First, let's check the data available to us. (get_list
function is available from rmpy version 0.0.5)
If your working directory is inside a project folder cloned to your Notebook workspace, the function will show Catalog entries belonging to that project. Otherwise, it will show all Catalog entries.
import rmpy
print('rmpy version is: ', rmpy.__version__)
rmpy.data.show_list()
# Alternatively, rmpy.data.get_list() returns a list of dictionaries
Let's upload some data to the Catalog.
import pandas
from sklearn.datasets import load_wine
sklearn_wine = load_wine()
wine = pandas.DataFrame(sklearn_wine["data"], columns=sklearn_wine["feature_names"])
wine["target"] = sklearn_wine["target"]
Now that you have this dataset, you need to write it to your Notebook's file system first, and then upload it to the Catalog.
import os
os.makedirs("data", exist_ok=True)
rmpy.data.write(wine, "data/wine")
This write method uses Altair AI Cloud's HDF5 data format (rmhdf5table). It is recommended to upload data to the Catalog in this format to leverage all the functionality of the Altair AI Cloud.
rmpy.data.upload("data/wine.rmhdf5table")
Now you can use show_list
and check if our dataset made it into the Catalog.
rmpy.data.show_list(with_metadata=True)
The with_metadata parameter can be added if you want more information shown. If you have a lot of entries in the Catalog and you are using tags to organize them, you can also filter by specifying tags.
rmpy.data.show_list(tag=["some_tag_1", "some_tag_2", "etc"])
In case you would like to upload data in e.g. CSV format, you can use the Pandas to_csv
function to save, then upload it.
wine.to_csv("data/wine.csv")
rmpy.data.upload("data/wine.csv")
rmpy.data.show_list()
A new store function was intruducted in rmpy version 0.0.5. It allows to directly push a Pandas DataFrame into an rmhdf5table Catalog entry. (This is a combination of write and upload.)
rmpy.data.store(wine, "wine")
Fetching and using data stored in the Catalog
Now that we uploaded data to the Catalog, we can download any of them by simply calling the download
function and specifying a location for the data file.
rmpy.data.download("wine.rmhdf5table", "./data/another_wine")
After downloading the data, we can read the dataset into a Pandas DataFrame using the read function (this only supports rmdhf5table data format).

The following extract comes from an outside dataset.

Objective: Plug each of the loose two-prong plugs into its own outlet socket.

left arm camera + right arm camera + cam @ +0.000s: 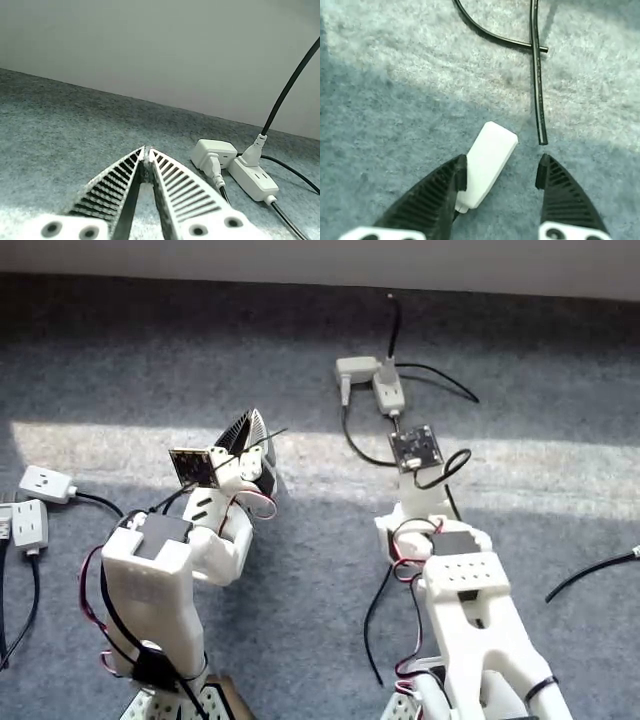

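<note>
Plainly, the right claw [502, 167] stands wide apart, low over the grey carpet [395, 100]. A white block [487, 162] lies between its fingers, resting against one black finger [445, 185] and apart from the other, so nothing is gripped. Just beyond the free finger, the end of a black cable [536, 90] lies on the carpet, and a second black cable [485, 32] curves in and crosses it farther out.

The left claw [146, 151] is up off the floor with its ribbed fingers closed tip to tip, holding nothing. Past it, a white adapter [214, 152] and a white socket strip [252, 176] lie side by side, touching or nearly so, near the foot of the pale wall [175, 50]. A white connector [257, 145] on a black lead joins the strip's far end.

In the high view, a small white socket piece [45, 483] and a longer white piece [28, 523] lie at the carpet's edge beside the left arm, each trailing a dark lead. A band of sunlight [540, 465] runs across the carpet between the arms' bases and the wall.
</note>
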You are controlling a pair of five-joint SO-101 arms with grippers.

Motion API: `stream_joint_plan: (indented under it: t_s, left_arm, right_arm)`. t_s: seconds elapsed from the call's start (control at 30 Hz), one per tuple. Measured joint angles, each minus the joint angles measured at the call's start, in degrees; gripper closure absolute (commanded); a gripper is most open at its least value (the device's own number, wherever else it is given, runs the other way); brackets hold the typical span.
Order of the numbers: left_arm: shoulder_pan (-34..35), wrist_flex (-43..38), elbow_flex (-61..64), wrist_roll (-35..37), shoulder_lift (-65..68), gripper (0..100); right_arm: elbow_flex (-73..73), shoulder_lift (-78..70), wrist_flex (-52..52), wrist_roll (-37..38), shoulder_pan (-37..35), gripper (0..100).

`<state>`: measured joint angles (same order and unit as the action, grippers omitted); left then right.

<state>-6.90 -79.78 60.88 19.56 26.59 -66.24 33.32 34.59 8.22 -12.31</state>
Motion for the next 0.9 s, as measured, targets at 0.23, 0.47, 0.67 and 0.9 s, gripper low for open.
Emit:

df = rmpy.data.read("data/another_wine.rmhdf5table")
display(df)
A new fetch
function was intruducted in rmpy version 0.0.5. It allows to directly pull an rmhdf5table Catalog entry into a Pandas DataFrame. (This is a combination of download and read.)
df = rmpy.data.fetch("wine")
display(df)
Working on data in projects
Catalog entries are most useful when they belong to a project. For the next steps, let's assume you have a project named Getting Started with Altair AI Cloud.
You can use the show_list
function to list Catalog entries belonging to your project.
rmpy.data.show_list(project_name="Getting Started with Altair AI Cloud")
If the result is empty, you don't have any data belonging to your project. Go to Catalog and link some data using the link to project button or create a project and add some data to it directly. Now let's try again.
This function can be used in three different ways:
- If you don't pass it a project name, it will show all entries in the Catalog.
- If you don't pass it a project name, but your working directory is inside a project folder cloned to your Notebook workspace, it will show data belonging to that project.
- If you pass it a project name, it will only show the data belonging to that project.